The formula for the half-life $(t_{1/2})$ of a first-order reaction is $t_{1/2} = \frac{0.693}{k}$.
Substituting the value of $k$: $t_{1/2} = \frac{0.693}{2.0} = 0.3465 \text{ min}$.
To convert the half-life from minutes to seconds,multiply by $60$: $0.3465 \text{ min} \times 60 \text{ s/min} = 20.79 \text{ s}$.
Rounding to one decimal place,we get $20.8 \text{ seconds}$.

(B) The general unit for the rate constant $k$ of an $n^{th}$ order reaction is given by the formula: $\text{mol}^{1-n} \text{L}^{n-1} \text{s}^{-1}$.
Given the unit of the rate constant is $\text{L}^2 \text{mol}^{-2} \text{s}^{-1}$.
Comparing the exponent of $\text{L}$ (liters) in the given unit with the general formula: $n - 1 = 2$.
Solving for $n$,we get $n = 3$.
Therefore,the order of the reaction is $3$.

(C) The Arrhenius equation is given by $k = A e^{-E_a/RT}$.
Taking the logarithm to the base $10$ on both sides,we get:
$\log_{10} k = \log_{10} A - \frac{E_a}{2.303RT}$.
This equation is in the form of a straight line $y = mx + c$,where $y = \log_{10} k$,$x = \frac{1}{T}$,$c = \log_{10} A$,and the slope $m = -\frac{E_a}{2.303R}$.

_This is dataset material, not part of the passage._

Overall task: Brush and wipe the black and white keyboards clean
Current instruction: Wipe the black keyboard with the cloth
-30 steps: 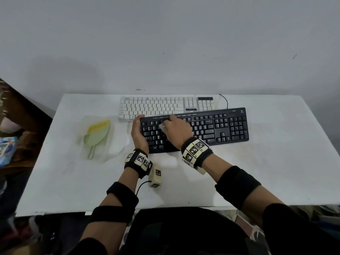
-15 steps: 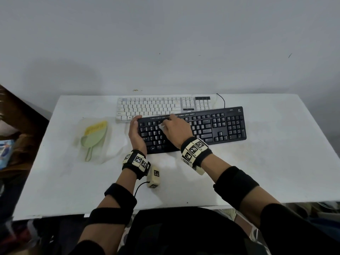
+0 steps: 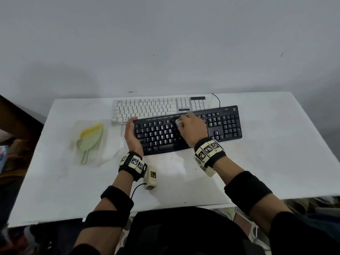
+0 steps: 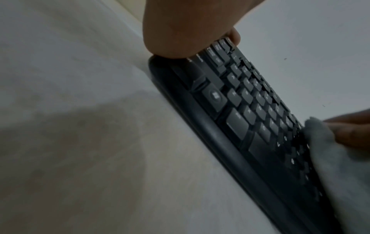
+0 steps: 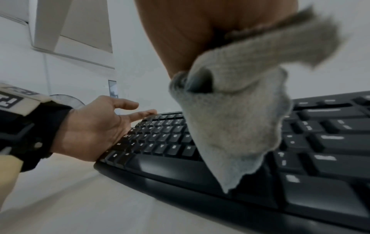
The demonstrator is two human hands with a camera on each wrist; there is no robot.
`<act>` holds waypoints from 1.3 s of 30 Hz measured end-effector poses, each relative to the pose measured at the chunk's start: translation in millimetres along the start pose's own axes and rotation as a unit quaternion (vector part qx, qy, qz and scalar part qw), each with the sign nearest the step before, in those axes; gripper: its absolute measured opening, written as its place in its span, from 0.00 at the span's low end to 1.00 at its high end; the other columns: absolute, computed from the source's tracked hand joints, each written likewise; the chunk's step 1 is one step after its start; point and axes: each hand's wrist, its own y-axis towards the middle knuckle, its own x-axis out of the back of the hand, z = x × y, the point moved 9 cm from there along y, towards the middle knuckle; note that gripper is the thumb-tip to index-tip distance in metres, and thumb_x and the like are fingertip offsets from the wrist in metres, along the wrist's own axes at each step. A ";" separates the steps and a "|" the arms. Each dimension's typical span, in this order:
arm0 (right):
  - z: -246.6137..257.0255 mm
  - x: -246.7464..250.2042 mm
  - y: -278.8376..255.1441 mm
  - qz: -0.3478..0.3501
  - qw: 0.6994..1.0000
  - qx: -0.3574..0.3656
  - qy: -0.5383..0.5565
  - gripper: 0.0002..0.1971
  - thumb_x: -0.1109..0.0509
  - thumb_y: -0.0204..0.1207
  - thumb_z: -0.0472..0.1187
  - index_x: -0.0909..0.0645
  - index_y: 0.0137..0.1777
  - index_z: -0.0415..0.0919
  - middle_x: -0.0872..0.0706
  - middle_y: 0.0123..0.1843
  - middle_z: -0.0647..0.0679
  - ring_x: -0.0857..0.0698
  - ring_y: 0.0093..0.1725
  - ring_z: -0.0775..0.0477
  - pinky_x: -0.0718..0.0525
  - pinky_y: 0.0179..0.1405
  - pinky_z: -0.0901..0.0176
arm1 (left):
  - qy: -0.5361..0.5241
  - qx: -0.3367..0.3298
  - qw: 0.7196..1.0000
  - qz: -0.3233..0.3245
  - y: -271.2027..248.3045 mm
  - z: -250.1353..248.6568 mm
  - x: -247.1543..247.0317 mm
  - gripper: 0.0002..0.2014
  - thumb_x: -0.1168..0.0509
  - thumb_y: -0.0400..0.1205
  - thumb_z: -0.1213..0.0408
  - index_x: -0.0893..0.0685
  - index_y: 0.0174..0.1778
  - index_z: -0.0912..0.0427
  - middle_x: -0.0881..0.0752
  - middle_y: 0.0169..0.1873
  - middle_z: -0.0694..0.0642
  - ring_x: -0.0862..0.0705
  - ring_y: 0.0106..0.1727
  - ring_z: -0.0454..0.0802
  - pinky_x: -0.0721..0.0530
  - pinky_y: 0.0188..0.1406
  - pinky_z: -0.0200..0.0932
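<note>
The black keyboard [image 3: 187,129] lies across the middle of the white table [image 3: 276,153], with the white keyboard [image 3: 156,107] just behind it. My right hand [image 3: 191,128] grips a grey cloth [image 5: 236,114] and holds it on the upper middle keys of the black keyboard [image 5: 320,150]. The cloth [image 4: 336,166] hangs down over the keys. My left hand [image 3: 131,133] lies open along the black keyboard's left end, fingers straight, steadying it [image 5: 94,126]. A green brush [image 3: 90,140] with yellow bristles lies to the left.
The brush rests on a clear plastic bag [image 3: 103,144] left of the keyboards. A black cable [image 3: 217,100] runs from behind the keyboards. A small tagged sensor box [image 3: 150,178] lies near my left wrist. The wall stands just behind the table.
My right hand has slid the cloth rightward along the upper rows of the black keyboard. My left hand has stayed at the keyboard's left end.
</note>
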 end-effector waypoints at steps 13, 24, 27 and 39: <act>-31.5 -4.7 0.3 -0.004 0.998 -0.060 -0.020 0.11 0.36 0.85 0.45 0.15 0.50 0.39 0.15 0.53 0.45 0.15 0.41 0.44 0.12 0.40 0.48 | -0.001 0.005 1.000 0.010 0.6 -1.0 -0.5 0.14 0.36 0.80 0.49 0.10 0.56 0.48 0.16 0.62 0.56 0.19 0.71 0.62 0.31 0.81 0.73; 16.8 -10.5 1.8 0.047 0.997 0.031 0.047 0.13 0.35 0.86 0.48 0.11 0.57 0.45 0.15 0.54 0.47 0.14 0.46 0.46 0.12 0.48 0.47 | -0.004 -0.001 1.000 0.010 2.1 0.0 0.0 0.14 0.35 0.80 0.51 0.10 0.56 0.49 0.15 0.63 0.56 0.19 0.70 0.60 0.29 0.81 0.71; -22.6 -0.9 -1.5 0.018 0.999 -0.029 0.021 0.14 0.35 0.86 0.50 0.12 0.52 0.42 0.15 0.52 0.47 0.16 0.43 0.49 0.13 0.46 0.52 | -0.009 0.005 1.000 0.008 0.1 -0.7 -1.5 0.13 0.36 0.81 0.53 0.11 0.56 0.51 0.14 0.61 0.53 0.18 0.68 0.56 0.28 0.80 0.69; -34.1 9.1 -5.4 -0.003 0.999 -0.028 0.035 0.11 0.35 0.84 0.46 0.12 0.52 0.43 0.14 0.52 0.48 0.15 0.45 0.47 0.13 0.45 0.48 | 0.017 0.009 1.000 0.018 7.6 8.8 5.8 0.16 0.34 0.78 0.49 0.11 0.59 0.48 0.15 0.67 0.61 0.23 0.77 0.69 0.32 0.81 0.75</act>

Therefore,the slope of the graph of $\log k$ versus $\frac{1}{T}$ is $-\frac{E_a}{2.303R}$.

(A) The reduction reaction for the production of aluminum is: $\text{Al}^{3+} + 3e^- \to \text{Al}$.
According to the stoichiometry,$1 \text{ mole}$ of $\text{Al}$ $(27 \text{ g})$ requires $3 \text{ Faradays}$ $(3 \text{ F})$ of electricity.

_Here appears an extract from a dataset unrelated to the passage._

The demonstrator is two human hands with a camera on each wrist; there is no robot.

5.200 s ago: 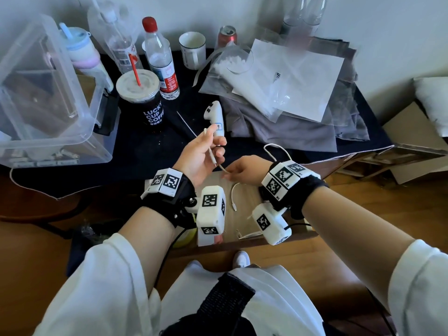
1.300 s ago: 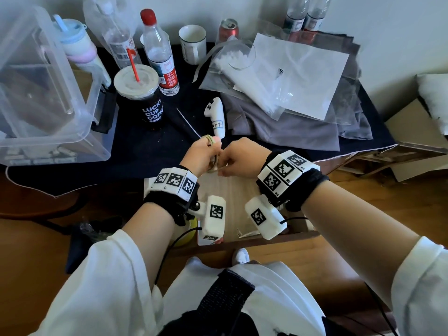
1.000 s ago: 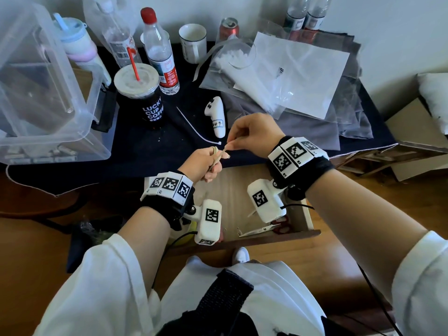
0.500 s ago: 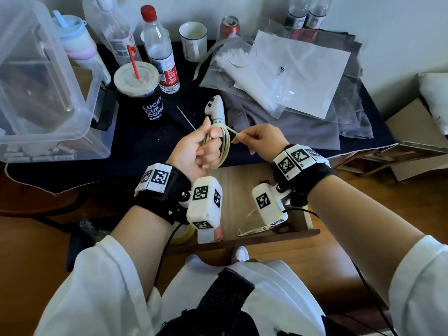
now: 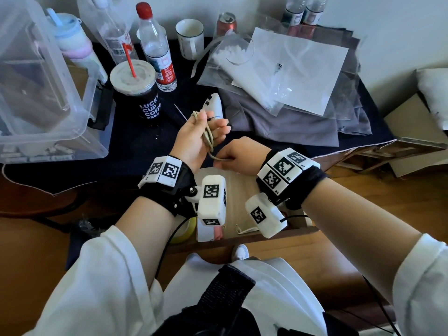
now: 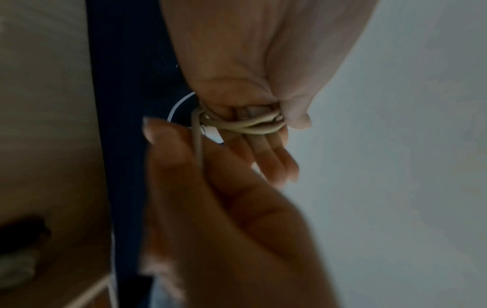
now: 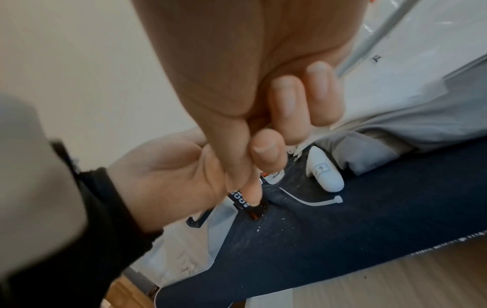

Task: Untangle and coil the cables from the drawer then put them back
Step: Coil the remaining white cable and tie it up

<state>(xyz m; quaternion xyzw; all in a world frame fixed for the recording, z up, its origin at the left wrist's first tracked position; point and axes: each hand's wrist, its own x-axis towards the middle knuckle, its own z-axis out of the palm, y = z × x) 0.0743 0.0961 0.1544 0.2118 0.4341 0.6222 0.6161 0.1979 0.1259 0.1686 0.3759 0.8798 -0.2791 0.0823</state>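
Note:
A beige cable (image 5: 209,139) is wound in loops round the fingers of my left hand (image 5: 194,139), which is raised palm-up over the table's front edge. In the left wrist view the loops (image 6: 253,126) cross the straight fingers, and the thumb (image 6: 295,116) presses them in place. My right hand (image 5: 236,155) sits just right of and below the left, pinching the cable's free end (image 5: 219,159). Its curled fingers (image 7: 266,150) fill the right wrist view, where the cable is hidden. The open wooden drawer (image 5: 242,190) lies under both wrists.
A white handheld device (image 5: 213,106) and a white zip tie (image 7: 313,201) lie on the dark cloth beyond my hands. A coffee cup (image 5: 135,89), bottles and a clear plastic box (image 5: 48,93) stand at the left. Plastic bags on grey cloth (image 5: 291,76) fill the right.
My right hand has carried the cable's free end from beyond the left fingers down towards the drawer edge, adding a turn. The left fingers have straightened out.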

To produce $40.0 \text{ g}$ of $\text{Al}$,the charge required is calculated as:
$\text{Charge} = \frac{3 \text{ F}}{27 \text{ g}} \times 40.0 \text{ g} = \frac{120}{27} \text{ F} \approx 4.44 \text{ F}$.
Thus,the amount of electricity required is $4.44 \text{ F}$.